Cardinal Raymond Burke has said that the Pope’s newly released post-synodal exhortation cannot change Church teaching and practice, emphasizing that the document is not magisterial.
“The Church has historically been sensitive to the erroneous tendency to interpret every word of the pope as binding in conscience, which, of course, is absurd,” he wrote in an article published by the National Catholic Register today. “Pope Francis makes clear, from the beginning, that the post-synodal apostolic exhortation is not an act of the magisterium.”
Burke adds that the Church takes care that “a personal reflection of the Pope, while received with the respect owed to his person, is not confused with the binding faith owed to the exercise of the magisterium.”
“Certain commentators confuse such respect,” which is rightly due to the Pope, “with a supposed obligation to ‘believe with divine and Catholic faith’ (Canon 750, § 1) everything contained in the document,” says Burke. “But the Catholic Church, while insisting on the respect owed to the Petrine Office as instituted by Our Lord Himself, has never held that every utterance of the Successor of St. Peter should be received as part of her infallible magisterium.”

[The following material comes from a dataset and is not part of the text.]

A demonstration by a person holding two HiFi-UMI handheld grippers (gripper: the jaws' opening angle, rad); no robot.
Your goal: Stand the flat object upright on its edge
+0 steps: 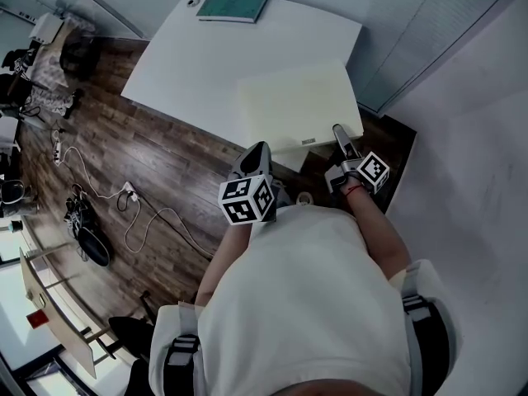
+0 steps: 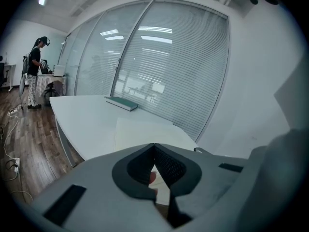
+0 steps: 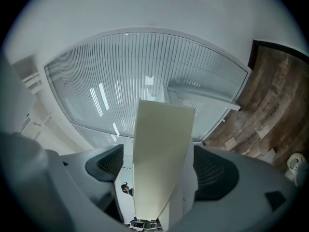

Cardinal Burke calls on the Church to make clear that the Pope’s personal opinions are not magisterial. “While the Roman Pontiff has personal reflections which are interesting and can be inspiring, the Church must be ever attentive to point out that their publication is a personal act and not an exercise of the Papal Magisterium.”
The Cardinal warns that a failure to make the distinction between the Pope’s personal opinion and magisterial teaching “is harmful to the faithful and weakens the witness of the Church as the Body of Christ in the world.”
According to Cardinal Burke the exhortation cannot be interpreted as a “revolution in the Church, as a radical departure from the teaching and practice of the Church,” since, “the only key to the correct interpretation of Amoris Laetitia is the constant teaching of the Church and her discipline that safeguards and fosters this teaching.”
Such a view of the document is both a source of wonder and confusion to the faithful, and potentially a source of scandal not only for the faithful but for others of goodwill who look to Christ and his Church to teach and reflect in practice the truth regarding marriage and its fruit, family life, the first cell of the life of the Church and of every society.
Burke likewise emphasises that pastoral practice cannot be in conflict with doctrine. It is not possible to separate doctrine and practise because if a practise is legitimized that is contrary to Catholic thinking – such as giving communion to divorced and remarried couples who are living in a state of adultery – then automatically one affirms a heterodox doctrine.
The Church’s official doctrine, in fact, provides the irreplaceable interpretative key to the post-synodal apostolic exhortation, so that it may truly serve the good of all the faithful, uniting them ever more closely to Christ, who alone is our salvation. There can be no opposition or contradiction between the Church’s doctrine and her pastoral practice, since, as the Catechism reminds us, doctrine is inherently pastoral.